Por otra parte, estimo que el hecho de mantener en foco la experiencia concreta del paciente mediante
esta actitud exploratoria, ayudará también al profesional a no perder contacto con la misma en sus
intervenciones interpretativas. Cuando el terapeuta no mantiene dicho foco, corre el riesgo de
centrarse más en sus propios procesos mentales, en sus asociaciones, en su propio modo de entender
lo que verbaliza el consultante a partir de determinado marco teórico, que en lo que éste experimenta
como significativo. En esos casos puede ocurrir que el mismo sienta que la interpretación no se
conecta con su experiencia subjetiva, no le aporta un esclarecimiento que necesita y que muchas
veces no sepa tampoco qué hacer con ella. También puede ocurrir -lo que es más problemático aún-
que el paciente se sobreadapte a tales interpretaciones, desconectándose con ello de su propio
vivenciar y ubicándose en una posición pseudo-mentalizadora. En el ejemplo citado previamente se
pueden advertir algunos efectos de una relación analítica establecida en estos términos, en las
referencias de Camila a su análisis anterior.

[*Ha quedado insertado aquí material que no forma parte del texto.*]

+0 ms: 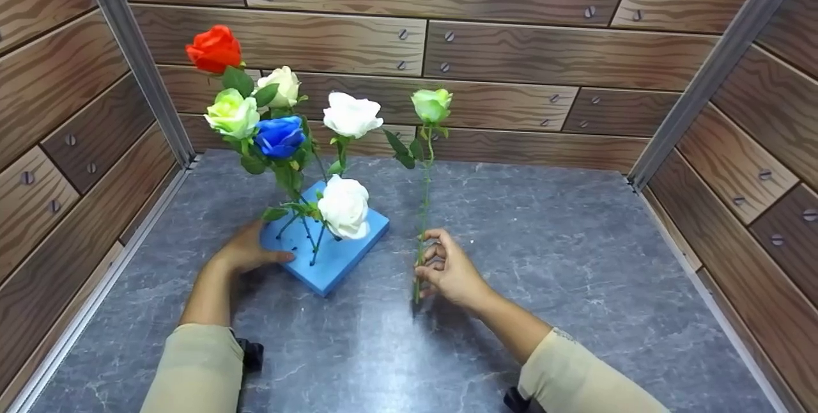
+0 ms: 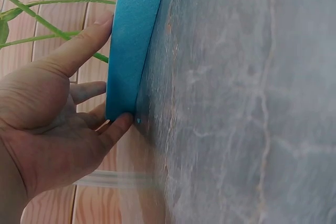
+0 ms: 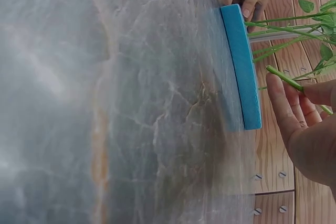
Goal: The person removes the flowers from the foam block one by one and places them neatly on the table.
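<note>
left hand (image 1: 248, 250) gripping blue block (image 1: 348, 259) by its edge, roses (image 1: 279, 137) rising beyond it, right hand (image 1: 452, 272) pinching green rose (image 1: 432, 106) low on its stem, grey tabletop (image 1: 575, 259) stretching rightward of it

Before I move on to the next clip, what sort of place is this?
Probably a small staged work booth: printed-looking plank walls, metal posts at the corners, and a marbled tabletop where roses stand in a block.
</note>
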`<control>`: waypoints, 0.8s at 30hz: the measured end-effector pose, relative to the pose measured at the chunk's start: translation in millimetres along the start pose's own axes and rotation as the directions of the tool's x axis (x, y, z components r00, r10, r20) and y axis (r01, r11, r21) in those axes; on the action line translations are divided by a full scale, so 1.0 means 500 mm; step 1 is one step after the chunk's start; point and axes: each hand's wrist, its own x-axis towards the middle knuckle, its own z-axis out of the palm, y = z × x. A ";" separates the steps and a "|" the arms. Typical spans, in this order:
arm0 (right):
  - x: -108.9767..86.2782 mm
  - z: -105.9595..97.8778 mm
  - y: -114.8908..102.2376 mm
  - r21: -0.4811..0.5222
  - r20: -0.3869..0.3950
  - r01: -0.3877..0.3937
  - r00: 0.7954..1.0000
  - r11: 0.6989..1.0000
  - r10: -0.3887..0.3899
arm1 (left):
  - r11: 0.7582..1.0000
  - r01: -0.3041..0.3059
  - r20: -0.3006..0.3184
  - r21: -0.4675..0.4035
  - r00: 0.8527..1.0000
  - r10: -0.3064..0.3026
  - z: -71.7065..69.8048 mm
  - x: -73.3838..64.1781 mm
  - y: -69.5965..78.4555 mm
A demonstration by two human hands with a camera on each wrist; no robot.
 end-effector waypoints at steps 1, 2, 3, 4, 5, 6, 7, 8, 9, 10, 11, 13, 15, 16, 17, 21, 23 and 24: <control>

El centrarse en la experiencia concreta del consultante y, particularmente, el favorecer un feedback
sistemático por parte de este último, tal como fue señalado más arriba, alejan este riesgo, estimulan la
participación activa del paciente en el proceso y proveen al terapeuta de una valiosa información
acerca de cómo aquél procesa la que acontece en la sesión, cómo vivencia sus intervenciones, cómo
evalúa que le ayudan -o no- para lidiar con los problemas por los que consultó, etc. (Lanza Castelli,
2008a, 2008b).
Considero que esta manera amplia de abordar la clínica, que da su lugar a la importancia que tiene la
consecución del insight, pero que enfatiza fuertemente la importancia de que el consultante desarrolle
su capacidad de mentalizar, a la vez que favorece la posición activa de este último en el interior de un
equipo de trabajo, así como el feedback que puede brindar, muestra una eficacia clínica apreciable y
contribuye de modo significativo al empoderamiento del paciente y a su crecimiento mental.